* Brief: Filter the listing below, keeping only the lines with the word "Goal".

* Records to process:
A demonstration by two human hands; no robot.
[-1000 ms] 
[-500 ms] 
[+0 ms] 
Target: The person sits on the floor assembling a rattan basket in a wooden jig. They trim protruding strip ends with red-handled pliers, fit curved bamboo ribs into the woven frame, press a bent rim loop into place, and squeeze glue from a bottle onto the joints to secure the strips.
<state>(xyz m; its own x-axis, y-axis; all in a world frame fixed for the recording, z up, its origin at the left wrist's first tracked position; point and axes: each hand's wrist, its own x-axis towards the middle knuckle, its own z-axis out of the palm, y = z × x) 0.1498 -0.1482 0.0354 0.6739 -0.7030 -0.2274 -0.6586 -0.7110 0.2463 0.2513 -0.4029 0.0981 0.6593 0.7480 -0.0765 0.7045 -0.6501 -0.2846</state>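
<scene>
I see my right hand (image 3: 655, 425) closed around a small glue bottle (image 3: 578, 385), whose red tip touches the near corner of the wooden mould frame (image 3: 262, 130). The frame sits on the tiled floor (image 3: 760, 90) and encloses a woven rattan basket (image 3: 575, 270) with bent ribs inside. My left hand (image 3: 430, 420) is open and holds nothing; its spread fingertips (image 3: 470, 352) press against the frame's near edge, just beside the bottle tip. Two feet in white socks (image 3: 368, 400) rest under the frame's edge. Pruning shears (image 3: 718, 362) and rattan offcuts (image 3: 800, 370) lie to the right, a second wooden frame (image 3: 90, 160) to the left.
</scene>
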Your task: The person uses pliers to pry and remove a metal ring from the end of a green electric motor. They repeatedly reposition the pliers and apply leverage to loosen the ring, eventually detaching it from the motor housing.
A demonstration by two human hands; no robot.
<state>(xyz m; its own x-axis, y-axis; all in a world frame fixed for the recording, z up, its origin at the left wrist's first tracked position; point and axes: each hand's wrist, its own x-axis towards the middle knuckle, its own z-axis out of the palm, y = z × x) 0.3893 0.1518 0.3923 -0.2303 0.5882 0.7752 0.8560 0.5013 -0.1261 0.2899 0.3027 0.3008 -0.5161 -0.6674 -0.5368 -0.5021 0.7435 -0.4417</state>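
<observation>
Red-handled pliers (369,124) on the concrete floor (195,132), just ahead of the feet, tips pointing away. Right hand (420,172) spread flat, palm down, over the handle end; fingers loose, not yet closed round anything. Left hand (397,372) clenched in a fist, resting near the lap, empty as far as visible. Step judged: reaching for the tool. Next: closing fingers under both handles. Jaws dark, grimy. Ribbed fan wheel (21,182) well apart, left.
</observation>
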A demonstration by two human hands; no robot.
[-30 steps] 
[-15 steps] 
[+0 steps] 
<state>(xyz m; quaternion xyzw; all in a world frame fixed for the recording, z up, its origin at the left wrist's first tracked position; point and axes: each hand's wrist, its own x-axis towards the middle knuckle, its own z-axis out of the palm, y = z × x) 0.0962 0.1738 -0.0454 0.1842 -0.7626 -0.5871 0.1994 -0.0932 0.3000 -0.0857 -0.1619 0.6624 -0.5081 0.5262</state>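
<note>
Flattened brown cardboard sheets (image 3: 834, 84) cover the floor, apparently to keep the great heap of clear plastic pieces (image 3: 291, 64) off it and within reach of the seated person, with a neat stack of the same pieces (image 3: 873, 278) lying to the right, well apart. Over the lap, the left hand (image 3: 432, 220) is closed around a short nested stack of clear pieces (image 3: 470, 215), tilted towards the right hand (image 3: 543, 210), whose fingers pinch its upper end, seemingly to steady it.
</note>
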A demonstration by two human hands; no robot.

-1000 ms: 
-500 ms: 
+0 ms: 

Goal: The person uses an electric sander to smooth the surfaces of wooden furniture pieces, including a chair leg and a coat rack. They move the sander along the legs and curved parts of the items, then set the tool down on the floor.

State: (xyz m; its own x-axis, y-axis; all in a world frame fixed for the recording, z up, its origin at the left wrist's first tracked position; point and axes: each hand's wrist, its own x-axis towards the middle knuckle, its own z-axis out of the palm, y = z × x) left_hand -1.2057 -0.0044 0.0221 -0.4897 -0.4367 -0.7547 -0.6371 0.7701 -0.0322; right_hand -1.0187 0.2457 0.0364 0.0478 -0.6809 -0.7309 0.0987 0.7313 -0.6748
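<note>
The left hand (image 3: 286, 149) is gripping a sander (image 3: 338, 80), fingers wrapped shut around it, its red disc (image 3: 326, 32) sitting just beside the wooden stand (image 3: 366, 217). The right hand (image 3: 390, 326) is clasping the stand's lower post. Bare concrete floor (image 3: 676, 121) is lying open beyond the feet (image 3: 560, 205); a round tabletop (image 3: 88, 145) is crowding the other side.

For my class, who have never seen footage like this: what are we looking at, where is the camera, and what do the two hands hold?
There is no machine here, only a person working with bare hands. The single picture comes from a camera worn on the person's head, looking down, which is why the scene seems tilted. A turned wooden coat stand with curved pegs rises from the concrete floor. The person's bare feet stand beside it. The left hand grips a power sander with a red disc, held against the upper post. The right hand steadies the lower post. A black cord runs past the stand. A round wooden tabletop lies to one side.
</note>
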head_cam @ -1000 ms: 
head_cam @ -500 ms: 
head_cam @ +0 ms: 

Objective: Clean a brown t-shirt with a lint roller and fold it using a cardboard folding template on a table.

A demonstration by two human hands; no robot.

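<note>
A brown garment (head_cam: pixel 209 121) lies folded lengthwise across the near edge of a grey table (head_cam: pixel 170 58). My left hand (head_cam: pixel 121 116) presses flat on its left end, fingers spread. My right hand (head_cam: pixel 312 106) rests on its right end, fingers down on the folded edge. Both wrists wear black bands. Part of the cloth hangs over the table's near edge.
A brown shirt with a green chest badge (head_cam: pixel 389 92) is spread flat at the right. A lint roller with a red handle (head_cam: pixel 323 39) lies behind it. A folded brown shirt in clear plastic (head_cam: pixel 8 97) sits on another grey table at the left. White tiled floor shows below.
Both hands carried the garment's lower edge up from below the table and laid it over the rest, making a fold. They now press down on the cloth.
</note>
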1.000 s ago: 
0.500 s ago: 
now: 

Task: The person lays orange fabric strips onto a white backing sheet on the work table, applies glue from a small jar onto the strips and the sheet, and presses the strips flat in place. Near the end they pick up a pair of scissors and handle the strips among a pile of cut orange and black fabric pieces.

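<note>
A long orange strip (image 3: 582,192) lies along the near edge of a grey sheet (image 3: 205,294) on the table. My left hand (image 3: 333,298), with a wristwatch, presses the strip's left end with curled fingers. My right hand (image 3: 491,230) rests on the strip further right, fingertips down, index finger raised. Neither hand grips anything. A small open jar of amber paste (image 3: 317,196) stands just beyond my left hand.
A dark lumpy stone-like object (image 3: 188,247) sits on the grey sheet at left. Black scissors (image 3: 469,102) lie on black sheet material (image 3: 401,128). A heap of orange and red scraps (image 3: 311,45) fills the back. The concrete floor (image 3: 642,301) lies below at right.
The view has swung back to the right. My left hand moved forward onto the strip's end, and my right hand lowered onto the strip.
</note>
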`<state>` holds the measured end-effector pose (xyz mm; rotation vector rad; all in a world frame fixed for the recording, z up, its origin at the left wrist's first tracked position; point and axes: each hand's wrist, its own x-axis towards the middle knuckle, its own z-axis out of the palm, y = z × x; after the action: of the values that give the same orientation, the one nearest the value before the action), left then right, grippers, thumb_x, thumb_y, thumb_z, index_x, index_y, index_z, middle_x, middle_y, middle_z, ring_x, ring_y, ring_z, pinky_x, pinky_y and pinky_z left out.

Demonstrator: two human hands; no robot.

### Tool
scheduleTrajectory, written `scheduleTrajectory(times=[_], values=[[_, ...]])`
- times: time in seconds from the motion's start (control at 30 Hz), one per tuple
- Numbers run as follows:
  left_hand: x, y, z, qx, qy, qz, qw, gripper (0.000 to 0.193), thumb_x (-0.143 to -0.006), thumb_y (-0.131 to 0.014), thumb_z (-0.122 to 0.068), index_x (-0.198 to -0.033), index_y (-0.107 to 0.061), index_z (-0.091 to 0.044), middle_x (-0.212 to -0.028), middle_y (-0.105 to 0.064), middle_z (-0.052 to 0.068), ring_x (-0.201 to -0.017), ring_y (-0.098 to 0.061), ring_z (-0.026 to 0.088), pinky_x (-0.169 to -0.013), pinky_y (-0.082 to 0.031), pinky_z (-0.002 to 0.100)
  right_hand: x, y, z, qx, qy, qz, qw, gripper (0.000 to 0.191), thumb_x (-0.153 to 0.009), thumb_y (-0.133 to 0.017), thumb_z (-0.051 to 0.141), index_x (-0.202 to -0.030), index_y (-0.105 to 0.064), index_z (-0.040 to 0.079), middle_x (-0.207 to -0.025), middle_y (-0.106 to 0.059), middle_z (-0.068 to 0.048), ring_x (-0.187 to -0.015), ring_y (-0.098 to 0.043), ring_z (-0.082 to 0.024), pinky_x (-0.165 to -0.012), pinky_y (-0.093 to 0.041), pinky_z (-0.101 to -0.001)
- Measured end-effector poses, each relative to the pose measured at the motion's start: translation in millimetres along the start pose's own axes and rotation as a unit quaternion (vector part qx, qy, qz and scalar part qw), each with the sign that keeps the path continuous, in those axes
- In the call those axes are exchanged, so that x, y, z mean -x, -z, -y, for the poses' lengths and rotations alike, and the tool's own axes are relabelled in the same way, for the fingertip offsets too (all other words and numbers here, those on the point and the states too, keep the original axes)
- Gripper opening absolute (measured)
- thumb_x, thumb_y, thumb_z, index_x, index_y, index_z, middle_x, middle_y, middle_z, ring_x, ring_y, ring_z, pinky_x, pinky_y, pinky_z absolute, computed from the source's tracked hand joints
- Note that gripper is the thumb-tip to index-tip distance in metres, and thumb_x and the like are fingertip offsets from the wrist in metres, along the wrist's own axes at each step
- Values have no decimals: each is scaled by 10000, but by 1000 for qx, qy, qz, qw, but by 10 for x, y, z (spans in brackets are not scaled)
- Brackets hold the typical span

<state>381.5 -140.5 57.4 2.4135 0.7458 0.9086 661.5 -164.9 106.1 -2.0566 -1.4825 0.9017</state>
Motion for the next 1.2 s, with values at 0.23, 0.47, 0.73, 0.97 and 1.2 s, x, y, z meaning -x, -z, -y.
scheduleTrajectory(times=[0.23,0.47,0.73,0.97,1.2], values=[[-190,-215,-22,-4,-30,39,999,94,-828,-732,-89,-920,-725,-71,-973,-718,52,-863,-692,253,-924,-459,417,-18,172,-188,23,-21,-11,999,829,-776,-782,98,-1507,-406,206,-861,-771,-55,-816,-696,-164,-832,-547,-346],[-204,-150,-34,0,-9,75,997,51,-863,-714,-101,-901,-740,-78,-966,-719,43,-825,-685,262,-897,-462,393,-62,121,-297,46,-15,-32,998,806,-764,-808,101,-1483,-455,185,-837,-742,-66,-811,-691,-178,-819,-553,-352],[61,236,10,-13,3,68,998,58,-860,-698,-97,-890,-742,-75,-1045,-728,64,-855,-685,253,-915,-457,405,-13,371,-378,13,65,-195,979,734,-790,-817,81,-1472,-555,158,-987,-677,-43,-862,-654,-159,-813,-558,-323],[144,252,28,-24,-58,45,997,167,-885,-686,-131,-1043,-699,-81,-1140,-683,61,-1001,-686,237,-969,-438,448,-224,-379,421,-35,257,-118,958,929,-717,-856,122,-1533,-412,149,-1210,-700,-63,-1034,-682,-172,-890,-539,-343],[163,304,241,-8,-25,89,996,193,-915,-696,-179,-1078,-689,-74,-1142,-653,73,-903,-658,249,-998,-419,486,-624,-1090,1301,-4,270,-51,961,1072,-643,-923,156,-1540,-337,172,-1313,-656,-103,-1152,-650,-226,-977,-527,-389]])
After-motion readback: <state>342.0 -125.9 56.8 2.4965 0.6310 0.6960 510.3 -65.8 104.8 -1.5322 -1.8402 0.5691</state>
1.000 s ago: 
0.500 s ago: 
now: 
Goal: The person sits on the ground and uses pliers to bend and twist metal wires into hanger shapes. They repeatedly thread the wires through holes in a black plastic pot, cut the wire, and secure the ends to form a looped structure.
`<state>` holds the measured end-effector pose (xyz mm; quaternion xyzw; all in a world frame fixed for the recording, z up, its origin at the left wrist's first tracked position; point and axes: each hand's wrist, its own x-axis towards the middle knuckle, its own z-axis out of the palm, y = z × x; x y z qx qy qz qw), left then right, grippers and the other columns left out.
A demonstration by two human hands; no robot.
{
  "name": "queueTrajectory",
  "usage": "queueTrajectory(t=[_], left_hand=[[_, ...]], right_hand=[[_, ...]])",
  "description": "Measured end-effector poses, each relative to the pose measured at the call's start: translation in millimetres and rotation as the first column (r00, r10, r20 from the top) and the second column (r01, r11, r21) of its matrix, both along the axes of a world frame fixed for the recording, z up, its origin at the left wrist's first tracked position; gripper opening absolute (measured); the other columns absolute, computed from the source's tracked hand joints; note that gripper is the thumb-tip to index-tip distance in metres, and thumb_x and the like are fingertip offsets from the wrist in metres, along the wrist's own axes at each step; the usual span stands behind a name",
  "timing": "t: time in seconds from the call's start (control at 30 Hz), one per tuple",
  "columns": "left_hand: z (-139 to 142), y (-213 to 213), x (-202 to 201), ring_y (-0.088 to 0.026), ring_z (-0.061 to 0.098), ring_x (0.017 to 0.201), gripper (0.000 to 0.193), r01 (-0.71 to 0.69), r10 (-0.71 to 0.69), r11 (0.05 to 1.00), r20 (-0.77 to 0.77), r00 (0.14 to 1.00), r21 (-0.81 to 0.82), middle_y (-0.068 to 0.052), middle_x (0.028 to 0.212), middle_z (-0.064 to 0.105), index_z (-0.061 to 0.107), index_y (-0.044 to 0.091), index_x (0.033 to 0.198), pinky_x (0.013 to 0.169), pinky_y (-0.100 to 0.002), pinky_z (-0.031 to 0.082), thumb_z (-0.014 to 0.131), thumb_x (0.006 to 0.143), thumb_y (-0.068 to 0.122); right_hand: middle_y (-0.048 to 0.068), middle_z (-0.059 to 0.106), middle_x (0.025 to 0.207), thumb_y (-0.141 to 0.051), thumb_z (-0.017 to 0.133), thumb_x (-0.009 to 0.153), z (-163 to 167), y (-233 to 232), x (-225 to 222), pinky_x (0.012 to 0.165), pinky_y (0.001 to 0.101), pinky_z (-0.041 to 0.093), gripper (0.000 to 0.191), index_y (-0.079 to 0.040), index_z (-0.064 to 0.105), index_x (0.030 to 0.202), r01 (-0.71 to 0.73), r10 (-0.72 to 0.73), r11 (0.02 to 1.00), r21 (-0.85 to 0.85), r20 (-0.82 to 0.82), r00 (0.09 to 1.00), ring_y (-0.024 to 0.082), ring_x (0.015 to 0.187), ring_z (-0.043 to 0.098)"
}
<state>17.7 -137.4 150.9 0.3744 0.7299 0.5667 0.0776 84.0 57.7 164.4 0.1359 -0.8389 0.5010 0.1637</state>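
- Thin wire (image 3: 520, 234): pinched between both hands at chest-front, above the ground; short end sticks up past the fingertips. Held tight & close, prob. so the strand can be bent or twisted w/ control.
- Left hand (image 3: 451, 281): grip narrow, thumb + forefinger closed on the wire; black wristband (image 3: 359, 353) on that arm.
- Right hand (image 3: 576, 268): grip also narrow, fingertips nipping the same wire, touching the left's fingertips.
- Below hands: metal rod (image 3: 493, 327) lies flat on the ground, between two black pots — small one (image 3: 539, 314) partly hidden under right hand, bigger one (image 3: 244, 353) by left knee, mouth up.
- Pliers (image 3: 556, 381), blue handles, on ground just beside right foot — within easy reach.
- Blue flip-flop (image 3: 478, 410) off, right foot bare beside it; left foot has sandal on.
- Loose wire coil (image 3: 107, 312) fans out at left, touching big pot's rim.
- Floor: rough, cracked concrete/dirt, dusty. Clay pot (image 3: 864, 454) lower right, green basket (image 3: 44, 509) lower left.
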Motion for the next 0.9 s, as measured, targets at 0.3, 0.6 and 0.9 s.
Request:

* Your solution:
Goal: The person uses an electric sander to smooth the surfaces of wooden furniture pieces, including a chair leg and a coat rack. They move the sander along the legs and curved parts of the items, then set the tool down on the floor.
Goal: The person sits on the ground and uses pliers to bend and twist metal wires into hanger shapes. They repeatedly thread the wires through holes in a black plastic pot, cut the wire, and secure the ends to form a looped structure.

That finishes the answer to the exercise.